Sassoli, Gentiloni, Bettini. L'incubatore rosso-giallo: le primarie 2013 a Roma
Uno è presidente del Parlamento europeo. L'altro, dopo essere stato a Palazzo Chigi, si prepara a diventare commissario a Bruxelles. E il terzo, inventore del “marziano” Marino, è uno dei principali teorici del dialogo con il M5s
Roma. Questa stagione politica, fra Europa e governo, almeno sul fronte Pd, ha molte storie e origini al proprio interno. Nell’esecutivo c’è la prevalenza del franceschinismo, come dimostra il ritorno di Dario Franceschini alla guida del ministero dei Beni culturali. C’è la prevalenza della storia e dell’eredità dalemiana, come raccontato ieri sul Foglio spulciando i curricula dei neo-ministri, da Roberto Gualtieri a Enzo Amendola, con un passato nella Fondazione ItalianiEuropei.

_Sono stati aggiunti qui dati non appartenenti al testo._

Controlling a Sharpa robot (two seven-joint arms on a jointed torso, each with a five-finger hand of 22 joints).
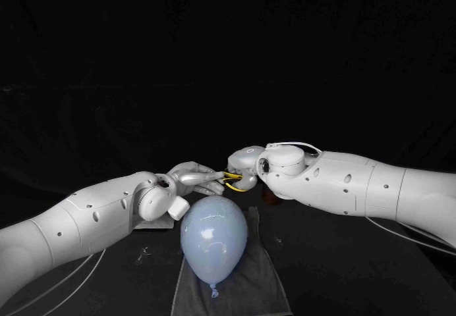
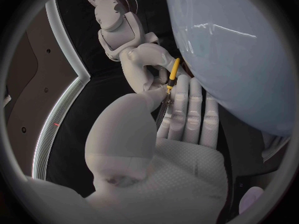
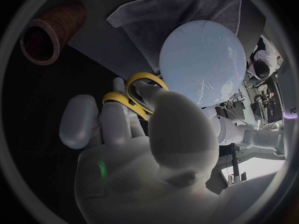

C’è però anche un’altra origine, o meglio un episodio politico: le primarie del Pd di Roma del 2013, quelle per scegliere il candidato sindaco. Il lettore, stropicciandosi gli occhi, si starà forse già chiedendo dove vogliamo andare a parare. Ci arriviamo subito. Il 7 aprile 2013, si svolsero le primarie del Pd. E a rileggere i nomi dei protagonisti che vi parteciparono si scopre che hanno fatto parecchia carriera (tranne uno). Il terzo arrivato alle primarie fu Paolo Gentiloni, che poi ha fatto il ministro degli Esteri, il presidente del Consiglio e adesso va a fare il commissario europeo indicato dal nuovo governo. Chiunque altro sarebbe rimasto schiacciato dal risultato non eccellente di sei anni fa (14 per cento), ma Gentiloni ha dimostrato una notevole capacità di resistenza, al punto di arrivare persino a Palazzo Chigi. Il secondo arrivato alle primarie, David Sassoli (28 per cento), è stato eletto a luglio presidente del Parlamento europeo, anche con i voti del M5s, prendendo il posto di un altro italiano, Antonio Tajani.
E il vincitore Ignazio Marino, arrivato primo con il 51 per cento? Qui la continuità con il momento politico di oggi è indiretta, nel senso che riguarda non lui ma il mentore della sua elezione: Goffredo Bettini, l’inventore del “marziano” Marino sindaco di Roma, che poi lo ha abbandonato quando è stato più opportuno per lui. In quest’estate di colpi di sole al Papeete e autocomplotti organizzati da Salvini, Bettini è stato uno dei principali teorici del dialogo con i Cinque stelle, auspicato anche in un’intervista al Corriere della Sera a metà agosto: “E’ un tentativo difficilissimo ma dobbiamo provarci. La bonifica del terreno sul quale si sono gonfiate le vele del sovranismo passa attraverso questo sforzo. Certo, prima vanno create le condizioni, che impongono un confronto senza sconti sul passato e sui programmi futuri, soprattutto tra noi e i Cinque Stelle”.
Si deve convenire, aggiungeva Bettini, “su una scelta europeista netta. Per cambiare l’Europa, certo; ma assumendola come il nostro orizzonte futuro. Occorre abbandonare la strada dell’antipolitica sulla quale non si governa e non si costruisce nulla. E poi bisogna passare dall’assistenzialismo a una visione dello sviluppo innovativa e verde, fondata sul sapere, la scienza, la scuola, la ricerca. Una visione che combatta le tremende ingiustizie che si sono prodotte in Italia”. Insomma, una sorta di manifesto giallo-rosé nato a Roma (preferibilmente Roma centro).
E sarà un caso, ma non ci sono toscani in questo governo. Almeno per il momento (c’è pur sempre tutto un sottogoverno da compilare). Il trionfo di Boris e del suo personaggio Stanis La Rochelle (interpretato da Pietro Sermonti): “Perché con quella ‘c’ aspirata e quel senso dell’umorismo da quattro soldi i toscani hanno devastato questo paese”.